=== Prompt ===
The response must consist of the lines below from the one with "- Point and" through the one with "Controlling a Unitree", exactly as they appear and with both ends kept.

= = = = = = =

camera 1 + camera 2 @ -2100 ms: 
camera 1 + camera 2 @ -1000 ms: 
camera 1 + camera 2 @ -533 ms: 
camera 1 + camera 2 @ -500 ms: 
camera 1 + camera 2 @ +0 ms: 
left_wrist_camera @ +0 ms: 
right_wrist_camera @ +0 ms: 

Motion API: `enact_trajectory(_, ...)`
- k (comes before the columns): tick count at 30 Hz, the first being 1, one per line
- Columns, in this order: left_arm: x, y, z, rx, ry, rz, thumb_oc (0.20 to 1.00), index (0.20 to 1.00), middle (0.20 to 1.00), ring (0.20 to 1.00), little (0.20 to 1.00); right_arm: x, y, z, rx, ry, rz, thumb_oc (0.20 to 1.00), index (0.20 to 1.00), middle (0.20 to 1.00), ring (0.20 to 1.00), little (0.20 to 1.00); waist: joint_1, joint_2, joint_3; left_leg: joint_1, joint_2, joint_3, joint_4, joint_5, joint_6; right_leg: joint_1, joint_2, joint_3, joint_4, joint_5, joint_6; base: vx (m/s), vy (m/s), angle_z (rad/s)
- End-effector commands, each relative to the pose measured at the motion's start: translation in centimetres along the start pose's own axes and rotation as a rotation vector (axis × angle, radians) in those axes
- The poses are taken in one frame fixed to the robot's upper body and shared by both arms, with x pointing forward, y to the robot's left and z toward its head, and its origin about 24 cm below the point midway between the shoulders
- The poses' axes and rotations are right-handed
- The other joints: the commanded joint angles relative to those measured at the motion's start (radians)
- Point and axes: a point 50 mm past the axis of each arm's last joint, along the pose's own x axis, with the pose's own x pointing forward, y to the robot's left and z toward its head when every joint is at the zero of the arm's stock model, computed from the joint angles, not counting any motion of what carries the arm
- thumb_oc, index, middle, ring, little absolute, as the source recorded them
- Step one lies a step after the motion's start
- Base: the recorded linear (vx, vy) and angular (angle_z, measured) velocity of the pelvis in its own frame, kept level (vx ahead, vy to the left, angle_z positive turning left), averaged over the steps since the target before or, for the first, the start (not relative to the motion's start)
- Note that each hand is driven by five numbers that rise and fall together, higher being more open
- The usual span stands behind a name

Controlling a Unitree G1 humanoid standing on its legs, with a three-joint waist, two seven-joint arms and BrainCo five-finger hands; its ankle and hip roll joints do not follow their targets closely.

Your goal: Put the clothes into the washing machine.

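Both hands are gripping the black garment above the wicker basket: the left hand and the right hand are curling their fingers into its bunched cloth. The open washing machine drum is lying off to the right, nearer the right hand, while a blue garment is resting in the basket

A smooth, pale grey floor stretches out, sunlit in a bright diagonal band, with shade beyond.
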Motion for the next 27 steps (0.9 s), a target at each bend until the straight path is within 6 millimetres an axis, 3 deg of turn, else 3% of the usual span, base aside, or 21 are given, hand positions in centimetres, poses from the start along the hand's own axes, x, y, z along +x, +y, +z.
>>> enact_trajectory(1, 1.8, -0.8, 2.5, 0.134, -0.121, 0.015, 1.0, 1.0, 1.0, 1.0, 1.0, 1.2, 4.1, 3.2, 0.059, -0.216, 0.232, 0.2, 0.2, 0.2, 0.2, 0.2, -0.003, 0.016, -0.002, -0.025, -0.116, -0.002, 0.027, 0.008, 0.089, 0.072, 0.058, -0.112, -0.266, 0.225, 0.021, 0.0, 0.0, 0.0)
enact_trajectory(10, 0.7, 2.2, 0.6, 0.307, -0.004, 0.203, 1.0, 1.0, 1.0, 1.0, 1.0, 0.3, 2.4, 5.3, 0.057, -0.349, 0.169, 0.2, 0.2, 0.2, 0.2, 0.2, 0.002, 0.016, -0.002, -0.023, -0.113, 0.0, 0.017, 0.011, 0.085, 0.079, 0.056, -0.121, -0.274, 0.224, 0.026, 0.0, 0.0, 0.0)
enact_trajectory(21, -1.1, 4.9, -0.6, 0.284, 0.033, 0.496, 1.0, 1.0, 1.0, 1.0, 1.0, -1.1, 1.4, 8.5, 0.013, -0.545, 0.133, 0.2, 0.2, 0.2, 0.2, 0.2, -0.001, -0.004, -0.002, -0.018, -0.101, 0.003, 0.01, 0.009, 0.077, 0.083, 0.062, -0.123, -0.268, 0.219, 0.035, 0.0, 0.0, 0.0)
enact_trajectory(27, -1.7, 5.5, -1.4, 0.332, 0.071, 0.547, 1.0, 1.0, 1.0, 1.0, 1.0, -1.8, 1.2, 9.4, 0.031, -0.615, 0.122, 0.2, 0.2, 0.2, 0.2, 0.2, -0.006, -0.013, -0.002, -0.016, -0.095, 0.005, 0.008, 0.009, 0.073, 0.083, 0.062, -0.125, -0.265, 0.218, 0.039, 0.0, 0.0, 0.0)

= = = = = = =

=== Finished task ===
- Point and axes: a point 50 mm past the axis of each arm's last joint, along the pose's own x axis, with the pose's own x pointing forward, y to the robot's left and z toward its head when every joint is at the zero of the arm's stock model, computed from the joint angles, not counting any motion of what carries the arm
- thumb_oc, index, middle, ring, little absolute, as the source recorded them
- Step one lies a step after the motion's start
- Base: the recorded linear (vx, vy) and angular (angle_z, measured) velocity of the pelvis in its own frame, kept level (vx ahead, vy to the left, angle_z positive turning left), averaged over the steps since the target before or, for the first, the start (not relative to the motion's start)
- Note that each hand is driven by five numbers that rise and fall together, higher being more open
- The usual span stands behind a name

Controlling a Unitree G1 humanoid standing on its legs, with a three-joint waist, two seven-joint arms and BrainCo five-finger hands; its ankle and hip roll joints do not follow their targets closely.

Output for this exercise is complete.